Task directions: Every line below is to be given again precisely; images are to be left out.

==== Data section

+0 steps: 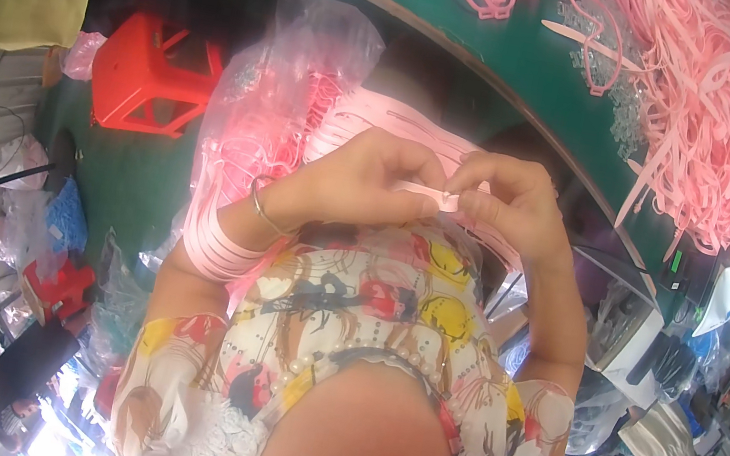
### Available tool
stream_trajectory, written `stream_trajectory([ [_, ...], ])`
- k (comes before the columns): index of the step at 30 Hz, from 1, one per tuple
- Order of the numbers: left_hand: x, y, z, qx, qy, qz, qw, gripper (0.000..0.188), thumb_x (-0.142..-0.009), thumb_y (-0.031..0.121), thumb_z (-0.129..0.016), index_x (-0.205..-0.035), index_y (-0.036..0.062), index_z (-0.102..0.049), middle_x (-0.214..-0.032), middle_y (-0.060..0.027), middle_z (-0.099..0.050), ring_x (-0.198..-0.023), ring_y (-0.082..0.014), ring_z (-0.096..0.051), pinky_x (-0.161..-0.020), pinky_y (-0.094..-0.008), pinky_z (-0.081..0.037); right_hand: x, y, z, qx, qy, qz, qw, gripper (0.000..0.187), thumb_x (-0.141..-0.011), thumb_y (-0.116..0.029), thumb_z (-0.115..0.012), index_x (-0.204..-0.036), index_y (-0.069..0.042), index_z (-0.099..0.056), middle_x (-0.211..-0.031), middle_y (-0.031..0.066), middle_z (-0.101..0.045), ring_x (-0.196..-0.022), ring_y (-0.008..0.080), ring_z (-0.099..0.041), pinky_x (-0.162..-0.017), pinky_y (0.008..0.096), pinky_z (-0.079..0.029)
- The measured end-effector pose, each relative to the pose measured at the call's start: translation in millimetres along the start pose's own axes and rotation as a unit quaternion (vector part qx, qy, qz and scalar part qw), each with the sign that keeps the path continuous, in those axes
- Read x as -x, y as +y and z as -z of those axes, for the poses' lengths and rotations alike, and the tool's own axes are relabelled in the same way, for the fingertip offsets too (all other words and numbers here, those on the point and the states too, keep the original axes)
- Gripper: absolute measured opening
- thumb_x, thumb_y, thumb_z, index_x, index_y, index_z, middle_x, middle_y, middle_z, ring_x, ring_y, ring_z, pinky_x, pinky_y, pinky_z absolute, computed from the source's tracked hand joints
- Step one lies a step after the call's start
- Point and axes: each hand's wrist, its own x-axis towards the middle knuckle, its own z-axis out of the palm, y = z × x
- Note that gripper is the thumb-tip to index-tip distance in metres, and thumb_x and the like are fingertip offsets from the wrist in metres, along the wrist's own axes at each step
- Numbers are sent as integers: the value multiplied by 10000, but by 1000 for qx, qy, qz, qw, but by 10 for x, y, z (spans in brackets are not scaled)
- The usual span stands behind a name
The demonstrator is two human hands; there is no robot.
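Note:
Both hands meet in front of my chest on a thin pink strap (421,190). My left hand (382,171) pinches it from the left, thumb and forefinger closed. From the right, the fingertips of my right hand (507,199) close on the strap's end, where a small pale or clear piece seems to sit; the fingers partly hide it. Several more pink straps (214,237) hang looped over my left forearm. Behind the hands, a bundle of flat pink straps (383,117) lies across my lap.
A green table (511,50) curves ahead, bearing a big heap of pink straps (722,114) and small clear plastic pieces (630,113). Left of my lap stands a clear plastic bag (262,66) with pink straps. Farther left is a red stool (143,80). Other people are at the lower edges.

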Motion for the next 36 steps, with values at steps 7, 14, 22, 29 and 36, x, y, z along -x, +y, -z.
stream_trajectory([
  [7,-81,-37,-50,-345,154,-308,873,129,-848,92,-647,-924,-11,-638,-734,-43,-618,-640,-99,-575,-577,-251,-451,-175,148,141,-187,-56,-68,978,127,-814,-26,-666,-930,23,-674,-881,84,-677,-798,125,-629,-717,235,-482],
  [14,76,-49,185,227,115,-98,962,190,-932,129,-558,-1064,-3,-592,-821,-52,-612,-750,-155,-598,-694,-285,-485,-339,-18,-129,339,204,208,895,275,-718,-59,-707,-984,-24,-645,-1033,117,-612,-946,267,-581,-832,333,-457],
  [22,-8,-127,522,383,116,-263,878,309,-900,52,-471,-1169,-71,-558,-1224,-142,-552,-1033,-255,-574,-930,-369,-466,-383,207,-748,-85,-17,-81,993,197,-919,-111,-529,-1087,-10,-539,-837,64,-617,-775,95,-583,-681,280,-477],
  [29,-596,-328,422,-131,-68,-193,970,242,-889,115,-483,-1060,32,-633,-1021,-146,-655,-960,-252,-631,-788,-336,-506,-931,-70,-1311,16,-161,20,987,142,-939,-161,-498,-959,-29,-544,-753,50,-627,-720,118,-598,-639,288,-478],
  [36,-757,-54,-305,-611,-146,-246,738,246,-779,148,-614,-977,11,-660,-962,-152,-651,-955,-333,-618,-786,-411,-511,-1214,-383,-1302,500,-188,152,832,278,-856,-302,-549,-815,-33,-609,-763,158,-650,-684,304,-633,-621,416,-487],
])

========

Exercise answer:
+0 steps: 
### Available tool
stream_trajectory, written `stream_trajectory([ [_, ...], ])`
- k (comes before the columns): index of the step at 30 Hz, from 1, one per tuple
- Order of the numbers: left_hand: x, y, z, qx, qy, qz, qw, gripper (0.000..0.188), thumb_x (-0.142..-0.009), thumb_y (-0.031..0.121), thumb_z (-0.129..0.016), index_x (-0.205..-0.035), index_y (-0.036..0.062), index_z (-0.102..0.049), middle_x (-0.214..-0.032), middle_y (-0.060..0.027), middle_z (-0.099..0.050), ring_x (-0.198..-0.023), ring_y (-0.082..0.014), ring_z (-0.096..0.051), pinky_x (-0.161..-0.020), pinky_y (-0.094..-0.008), pinky_z (-0.081..0.037); right_hand: x, y, z, qx, qy, qz, qw, gripper (0.000..0.187), thumb_x (-0.141..-0.011), thumb_y (-0.116..0.029), thumb_z (-0.115..0.012), index_x (-0.204..-0.036), index_y (-0.069..0.042), index_z (-0.099..0.056), middle_x (-0.211..-0.031), middle_y (-0.031..0.066), middle_z (-0.101..0.045), ring_x (-0.196..-0.022), ring_y (-0.008..0.080), ring_z (-0.099..0.041), pinky_x (-0.162..-0.017), pinky_y (0.008..0.096), pinky_z (-0.079..0.029)
- The measured end-effector pose, each relative to the pose measured at the call's start: translation in millimetres along the start pose's own axes and rotation as a unit quaternion (vector part qx, qy, qz and scalar part qw), each with the sign that keeps the path continuous, in those axes
- Read x as -x, y as +y and z as -z of those axes, for the poses' lengths and rotations alike, and the tool's own axes are relabelled in the same way, for the fingertip offsets too (all other words and numbers here, those on the point and the states too, keep the original axes)
- Gripper: absolute measured opening
- thumb_x, thumb_y, thumb_z, index_x, index_y, index_z, middle_x, middle_y, middle_z, ring_x, ring_y, ring_z, pinky_x, pinky_y, pinky_z absolute, computed from the source's tracked hand joints
- Step one lies a step after the call's start
- Point and axes: each hand's wrist, its own x-axis towards the middle knuckle, its own z-axis out of the palm, y = z × x
- Note that gripper is the thumb-tip to index-tip distance in metres, and thumb_x and the like are fingertip offsets from the wrist in metres, along the wrist's own axes at each step
- Numbers are sent as integers: the value multiplied by 10000, but by 1000 for qx, qy, qz, qw, but by 10 for x, y, z (spans in brackets are not scaled)
- The usual span stands behind a name
The demonstrator is two human hands; there is no robot.
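Note:
Both hands meet in front of my chest on a thin pink strap (421,190). My left hand (382,171) pinches it from the left, thumb and forefinger closed. From the right, the fingertips of my right hand (507,199) close on the strap's end, where a small pale or clear piece seems to sit; the fingers partly hide it. Several more pink straps (214,237) hang looped over my left forearm. Behind the hands, a bundle of flat pink straps (383,117) lies across my lap.
A green table (511,50) curves ahead, bearing a big heap of pink straps (722,114) and small clear plastic pieces (630,113). Left of my lap stands a clear plastic bag (262,66) with pink straps. Farther left is a red stool (143,80). Other people are at the lower edges.
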
Motion for the next 36 steps, with values at steps 7, 14, 22, 29 and 36, x, y, z along -x, +y, -z.
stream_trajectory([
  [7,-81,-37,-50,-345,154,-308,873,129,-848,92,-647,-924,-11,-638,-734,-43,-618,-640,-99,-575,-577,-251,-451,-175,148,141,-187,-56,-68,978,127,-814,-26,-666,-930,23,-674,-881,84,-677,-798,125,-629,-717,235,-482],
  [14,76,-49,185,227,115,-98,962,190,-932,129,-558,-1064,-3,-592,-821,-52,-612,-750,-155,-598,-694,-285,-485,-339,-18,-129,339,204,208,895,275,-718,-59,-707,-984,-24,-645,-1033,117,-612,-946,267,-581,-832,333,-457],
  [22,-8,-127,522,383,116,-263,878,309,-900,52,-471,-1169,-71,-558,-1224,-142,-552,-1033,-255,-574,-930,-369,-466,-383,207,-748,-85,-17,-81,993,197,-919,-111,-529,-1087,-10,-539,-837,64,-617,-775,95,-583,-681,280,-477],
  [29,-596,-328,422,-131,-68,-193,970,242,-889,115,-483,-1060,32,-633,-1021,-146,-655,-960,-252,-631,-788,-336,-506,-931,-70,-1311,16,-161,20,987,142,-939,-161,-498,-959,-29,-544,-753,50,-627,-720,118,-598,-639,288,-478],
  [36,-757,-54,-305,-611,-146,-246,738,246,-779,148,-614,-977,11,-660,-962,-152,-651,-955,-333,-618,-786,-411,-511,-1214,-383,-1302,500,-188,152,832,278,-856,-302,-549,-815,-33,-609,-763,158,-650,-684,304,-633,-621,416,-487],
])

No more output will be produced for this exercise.